B. dev blog

Careers at booking.com

Writing Advanced Daemons That Aren't Daemons

This is the second and final article in a set of two. The first covered a pluggable locking toolkit. Here, we'll explore more advanced patterns. At Booking.com, we use Perl and IPC::ConcurrencyLimit[3]. You may use another language and another locking API: the strategies described here should be transferable.

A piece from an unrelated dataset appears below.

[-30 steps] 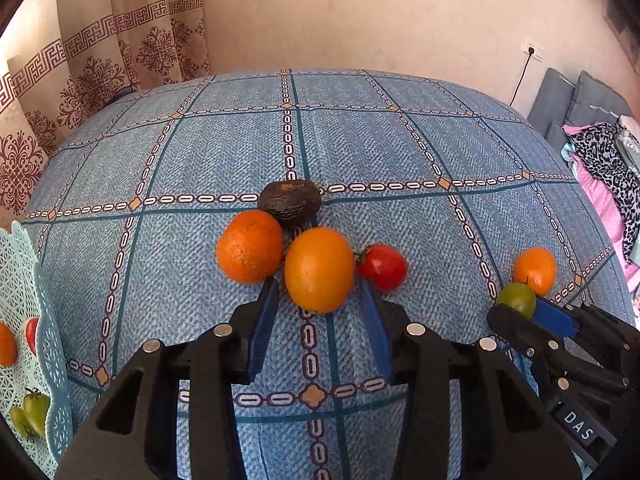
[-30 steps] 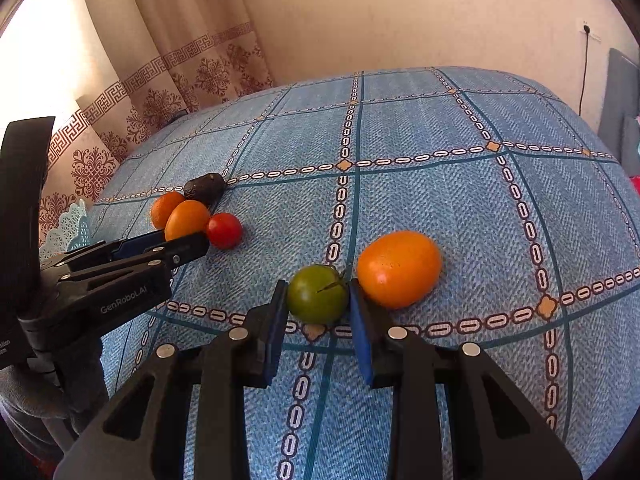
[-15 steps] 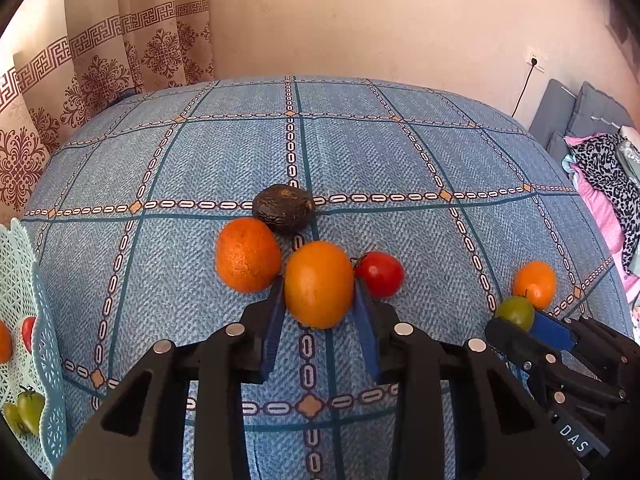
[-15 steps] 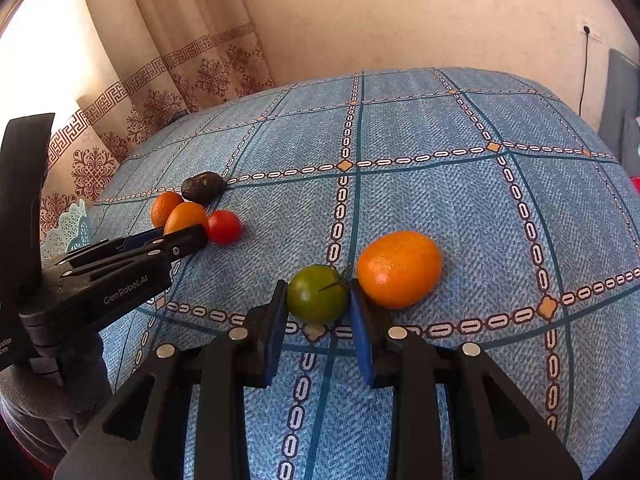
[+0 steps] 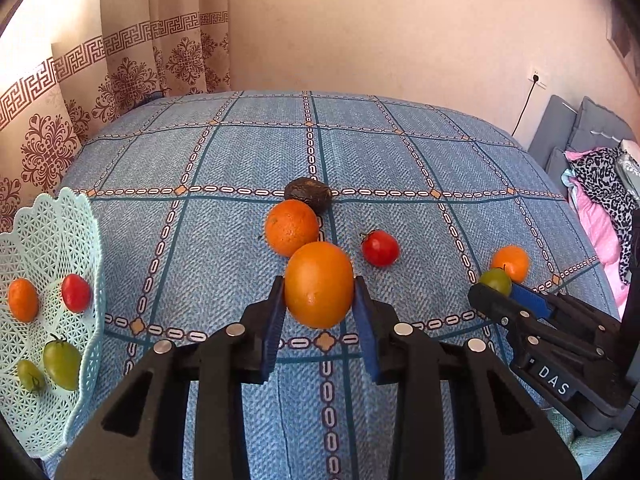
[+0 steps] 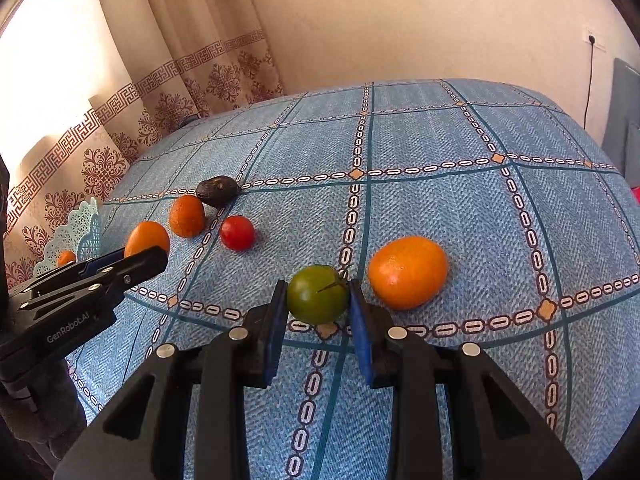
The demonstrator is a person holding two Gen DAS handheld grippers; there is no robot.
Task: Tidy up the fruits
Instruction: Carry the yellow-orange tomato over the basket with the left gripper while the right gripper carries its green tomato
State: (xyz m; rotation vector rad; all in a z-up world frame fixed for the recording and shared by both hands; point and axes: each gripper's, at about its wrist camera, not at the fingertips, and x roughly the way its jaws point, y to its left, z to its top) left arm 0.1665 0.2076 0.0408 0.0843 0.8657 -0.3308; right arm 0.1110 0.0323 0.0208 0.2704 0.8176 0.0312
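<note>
Orange (image 5: 319, 284) gripped, raised; green tomato (image 6: 318, 294) gripped on cloth.

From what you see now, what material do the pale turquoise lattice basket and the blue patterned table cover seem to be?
The pale turquoise lattice basket looks like moulded plastic: uniform pierced mesh, scalloped rim, slight sheen. The blue patterned table cover is probably printed vinyl or cloth; it lies smooth, and its herringbone texture may only be printed.
</note>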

Writing daemons correctly and dealing with all maintenance and reliability requirements correctly isn't easy. In our primary development language, Perl, you additionally suffer from rather unpredictable handling of signals[1], both relating to interruption of system calls and non-interruption of pathologically slow internal operations (eg. slow regular expressions). In short, it can be very convenient to avoid having to deploy daemons or system services at all.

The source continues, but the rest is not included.